Saved entries
"""

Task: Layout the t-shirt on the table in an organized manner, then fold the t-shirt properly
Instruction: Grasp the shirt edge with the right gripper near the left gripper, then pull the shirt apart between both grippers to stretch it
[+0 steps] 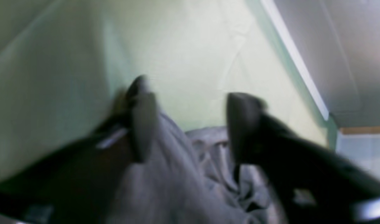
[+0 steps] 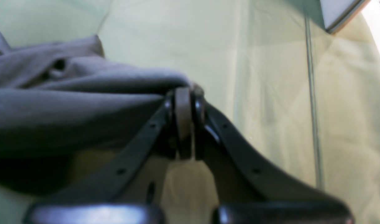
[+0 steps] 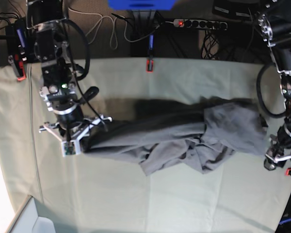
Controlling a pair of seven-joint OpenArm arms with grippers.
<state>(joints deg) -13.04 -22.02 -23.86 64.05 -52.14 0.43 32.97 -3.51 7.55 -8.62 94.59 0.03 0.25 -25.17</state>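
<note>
Item one: my right claw [image 2: 184,93], clamped shut on one end of the t-shirt [image 3: 184,133]. Item two: my left claw [image 1: 190,102], jaws spread apart above the other end, gripping nothing. Item three: t-shirt, dark grey, stretched crumpled between both claws across the tabletop [image 3: 150,199]. Beyond: red clamp [image 3: 149,65] at the far edge.
</note>
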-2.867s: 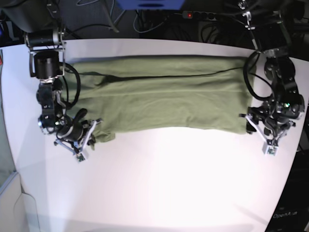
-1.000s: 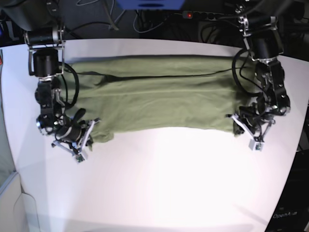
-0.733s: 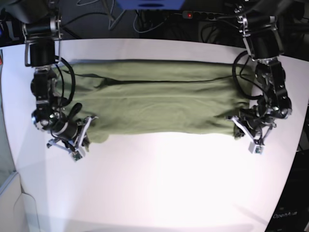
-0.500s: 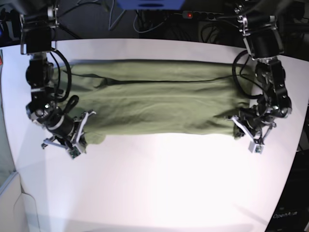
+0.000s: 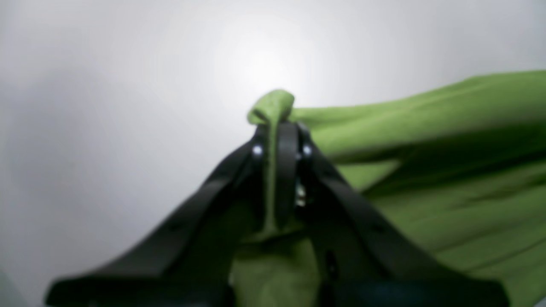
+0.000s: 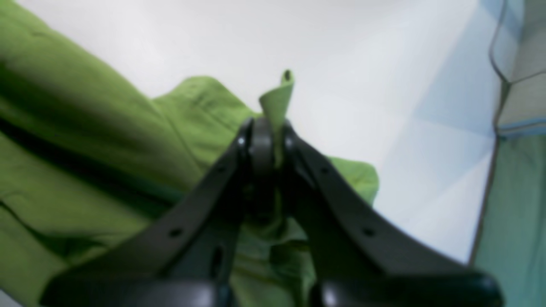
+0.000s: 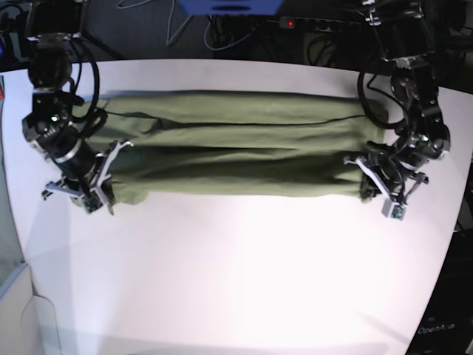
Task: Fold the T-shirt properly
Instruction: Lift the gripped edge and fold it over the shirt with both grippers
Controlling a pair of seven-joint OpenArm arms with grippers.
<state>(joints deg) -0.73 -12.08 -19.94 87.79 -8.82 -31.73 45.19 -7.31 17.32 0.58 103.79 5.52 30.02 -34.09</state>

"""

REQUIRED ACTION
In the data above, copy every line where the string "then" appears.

PROBLEM SOLUTION
Task: Layout the t-shirt on the table in an organized manner, then fold the t-shirt properly
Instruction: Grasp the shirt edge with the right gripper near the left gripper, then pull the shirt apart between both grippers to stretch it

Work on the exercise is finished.